Existing libraries for data analysis were designed atleast 5-10 years back when there were usually 10-20 columns in a dataset. Modern datasets have columns in the 100s or even 1000s. This become more evident when datasets are joined for enrichement, and new features are created adding more and more columns.
This library provides simple APIs to work with such wide column datasets. Methods like select(), drop(), sort() take regular expression for getting the list of columns.
For example, selecting all columns that start with prefix petal from the iris dataset:
>>> x.select("petal.*")
Both single or set of columns and/or regular expressions can be specified wherever applicable. Another example to mix and match column names and regular expressions:
>>> x.select(["petal_length", "sepal.*"])
>>> x.drop("petal.*")
All advanced apis like aggregate() follow simple naming convention to create new names with appropriate prefix or suffixes to help with selecting them in groups.
>>> x.aggregate("class", ["petal_length"], [min]).show()
class petal_length:min
Iris-setosa 1.000
Iris-versicolor 3.000
Iris-virginica 4.500
- tsv.read(paths): Reads the data present in the list of file paths and urls.
- tsv.write(tsv_obj, path): Writes the tsv object to the specified path.
- tsv.merge(tsv_objs): Merges the list of tsv objects into one.
- tsv.exists(path): Check whether the specified path exists or not. Useful for implementing fast forwarding.
- tsv.from_df(df): Converts a pandas dataframe to TSV.
- tsv.from_maps(mps): Converts the given array of maps to TSV
Supported File Formats: tsv, simple csv and gzip/zip compressed versions.
Examples
>>> x = tsv.read("data/iris.tsv")
>>> x = tsv.read("s3://bucket-name/path/iris.tsv")
>>> x = tsv.read(["data/file1.tsv.gz", "data/file2.tsv.gz"]
>>> x = tsv.read("https://github.com/CrowdStrike/tsv-data-analytics/raw/main/data/iris.tsv")
Saving TSV object to file
>>> tsv.write(x, "data/output_file.tsv.gz")
Merging mutliple TSV objects
>>> ytsv = tsv.merge([x1, x2])
Checking for existence of file path
>>> flag = tsv.exists("data/iris.tsv")
>>> flag = tsv.exists("s3://bucket-name/path/iris.tsv")

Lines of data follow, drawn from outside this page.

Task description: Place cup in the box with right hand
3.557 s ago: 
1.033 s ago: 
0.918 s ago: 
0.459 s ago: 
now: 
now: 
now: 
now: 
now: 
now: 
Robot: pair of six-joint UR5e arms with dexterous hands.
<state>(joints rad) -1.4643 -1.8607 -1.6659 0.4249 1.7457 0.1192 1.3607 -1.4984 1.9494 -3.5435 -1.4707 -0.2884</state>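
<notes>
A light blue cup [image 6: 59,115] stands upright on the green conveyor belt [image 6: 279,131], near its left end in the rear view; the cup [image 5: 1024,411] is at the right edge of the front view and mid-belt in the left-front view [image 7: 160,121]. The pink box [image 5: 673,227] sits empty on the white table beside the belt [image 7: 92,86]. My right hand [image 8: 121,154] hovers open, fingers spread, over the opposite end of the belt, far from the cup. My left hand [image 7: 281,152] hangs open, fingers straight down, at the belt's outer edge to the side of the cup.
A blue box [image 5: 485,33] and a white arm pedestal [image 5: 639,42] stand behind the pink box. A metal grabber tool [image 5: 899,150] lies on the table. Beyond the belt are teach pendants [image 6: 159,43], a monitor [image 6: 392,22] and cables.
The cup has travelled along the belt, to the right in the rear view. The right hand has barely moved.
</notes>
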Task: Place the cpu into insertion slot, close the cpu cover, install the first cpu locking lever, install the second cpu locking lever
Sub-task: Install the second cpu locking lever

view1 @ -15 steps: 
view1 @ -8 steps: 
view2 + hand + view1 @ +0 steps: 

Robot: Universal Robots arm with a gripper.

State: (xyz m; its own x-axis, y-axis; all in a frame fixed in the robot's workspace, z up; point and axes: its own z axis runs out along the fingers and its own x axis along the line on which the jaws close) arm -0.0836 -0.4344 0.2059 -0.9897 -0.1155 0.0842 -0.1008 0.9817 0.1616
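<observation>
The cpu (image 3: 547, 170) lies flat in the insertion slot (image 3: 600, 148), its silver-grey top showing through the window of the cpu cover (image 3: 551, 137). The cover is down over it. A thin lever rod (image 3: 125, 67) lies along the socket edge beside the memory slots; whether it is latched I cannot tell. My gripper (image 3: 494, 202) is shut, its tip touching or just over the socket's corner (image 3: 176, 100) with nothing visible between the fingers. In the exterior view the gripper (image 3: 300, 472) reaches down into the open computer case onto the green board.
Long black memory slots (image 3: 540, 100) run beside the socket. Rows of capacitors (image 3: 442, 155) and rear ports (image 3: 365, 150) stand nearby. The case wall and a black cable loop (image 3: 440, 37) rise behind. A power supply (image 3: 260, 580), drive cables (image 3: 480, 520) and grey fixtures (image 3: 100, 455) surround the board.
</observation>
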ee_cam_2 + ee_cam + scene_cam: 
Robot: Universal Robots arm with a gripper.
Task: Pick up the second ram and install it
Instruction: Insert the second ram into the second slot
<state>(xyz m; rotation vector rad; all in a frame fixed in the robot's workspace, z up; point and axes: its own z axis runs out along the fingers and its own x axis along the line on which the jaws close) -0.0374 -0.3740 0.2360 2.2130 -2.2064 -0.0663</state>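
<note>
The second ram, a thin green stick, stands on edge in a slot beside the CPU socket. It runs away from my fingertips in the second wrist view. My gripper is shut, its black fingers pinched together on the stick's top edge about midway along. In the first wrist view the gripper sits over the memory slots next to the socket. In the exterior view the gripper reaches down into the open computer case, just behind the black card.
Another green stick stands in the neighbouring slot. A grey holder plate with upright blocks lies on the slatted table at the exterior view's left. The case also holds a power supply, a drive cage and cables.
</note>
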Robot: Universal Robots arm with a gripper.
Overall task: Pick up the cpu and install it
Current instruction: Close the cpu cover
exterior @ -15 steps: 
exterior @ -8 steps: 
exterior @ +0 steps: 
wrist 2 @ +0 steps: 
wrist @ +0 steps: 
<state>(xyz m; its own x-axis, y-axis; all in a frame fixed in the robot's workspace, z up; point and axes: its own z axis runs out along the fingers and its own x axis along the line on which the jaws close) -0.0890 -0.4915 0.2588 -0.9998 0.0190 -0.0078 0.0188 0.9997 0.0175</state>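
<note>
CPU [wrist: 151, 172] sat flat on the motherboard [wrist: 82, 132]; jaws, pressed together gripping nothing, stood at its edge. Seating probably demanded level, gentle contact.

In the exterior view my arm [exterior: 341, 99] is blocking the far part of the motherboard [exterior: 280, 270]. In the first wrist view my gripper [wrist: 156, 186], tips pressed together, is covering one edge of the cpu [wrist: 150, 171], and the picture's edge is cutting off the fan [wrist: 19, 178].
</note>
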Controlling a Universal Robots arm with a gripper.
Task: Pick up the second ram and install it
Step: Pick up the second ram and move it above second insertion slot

Converting pandas dataframe to TSV
>>> import pandas as pd
>>> df = pandas.read_csv("data/iris.csv")
>>> x = tsv.from_df(df)
>>> x.show(3)
sepal_length sepal_width petal_length petal_width class
5.1 3.5 1.4 0.2 Iris-setosa
4.9 3.0 1.4 0.2 Iris-setosa
4.7 3.2 1.3 0.2 Iris-setosa
These APIs are part of TSV class. Once the data is loaded as TSV, all these methods can be used.
Note: The optional arguments are shown in italics.
- num_cols(): Returns the number of columns in the tsv object.
- num_rows(): Returns the number of rows in the tsv object.
- columns(): Returns the list of columns in the tsv object.
- size_in_bytes(): Returns the size of the tsv object in bytes.
- show(n, max_col_width, title): Pretty prints the first 'n' rows, each upto max_col_width wide and title which is displayed at the top.
- show_transpose(n, title): Transposes the tsv object and does pretty print.
Examples
>>> x.show(3)
>>>
sepal_length sepal_width petal_length petal_width class
5.1 3.5 1.4 0.2 Iris-setosa
4.9 3.0 1.4 0.2 Iris-setosa
4.7 3.2 1.3 0.2 Iris-setosa
>>> x.show_transpose(3)
>>>
col_name row:1 row:2 row:3
sepal_length 5.1 4.9 4.7
sepal_width 3.5 3.0 3.2
petal_length 1.4 1.4 1.3
petal_width 0.2 0.2 0.2
class Iris-setosa Iris-setosa Iris-setosa
- select(cols): Selects the given columns which can be a single column, pattern or an array of columns.
Examples
>>> x.select(["class", "petal.*"]).show(3)
class petal_length petal_width
Iris-setosa 1.4 0.2
Iris-setosa 1.4 0.2
Iris-setosa 1.3 0.2
- skip(n): Skips the first n rows.
- last(n): Takes the last n rows.
- take(n): Takes the first n rows.
Examples
>>> x.take(2).show()
sepal_length sepal_width petal_length petal_width class
5.1 3.5 1.4 0.2 Iris-setosa
4.9 3.0 1.4 0.2 Iris-setosa
- eq_int(col, value): Returns all rows where the int value of col is equal to value.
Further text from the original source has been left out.